There are exceptions to the economic loss doctrine which Child Craft tried, unsuccessfully, to apply to its own case. The court distinguished one case cited by Child Craft that involved a title insurance claim by noting that the plaintiff and defendant were not in contractual privity with one another. So there was no opportunity for the parties to negotiate and allocate the risks and liabilities. Child Craft argued that, although there was a contract with Summit, there was no contract with its owner-president, Bienias. But the court refuted that argument, noting that Bienias was a corporate officer and employee and the statements he made were as agent and on behalf of Summit.

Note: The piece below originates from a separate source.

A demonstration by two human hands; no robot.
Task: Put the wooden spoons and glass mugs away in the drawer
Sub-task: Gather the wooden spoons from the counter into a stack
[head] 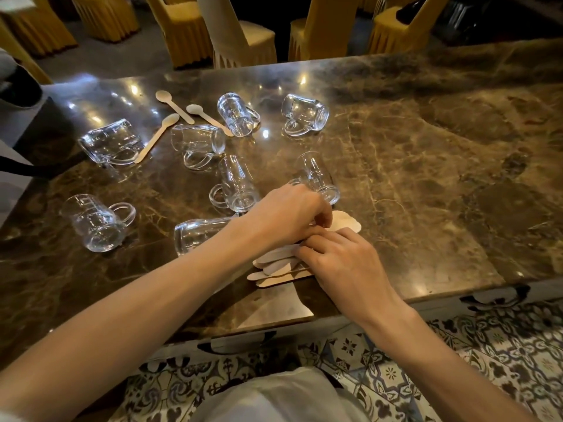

Another exception to the economic loss rule that Child Craft tried to use is one applicable to "professional brokers." But the court felt this exception limited to "special relationships" such as those with lawyers, fiduciaries, and liability insurers. But a corporate representative of a party to a contract does not have such a special relationship with the other party to the contract. Concluded Judge Hamilton:

"Here, one merchant agreed to sell goods to another. Child Craft's losses flowed only from the receipt of non-conforming goods. Indiana's economic loss rule bars its negligent misrepresentation counterclaim against Bienias, who acted and spoke within his authority as an agent to the principal."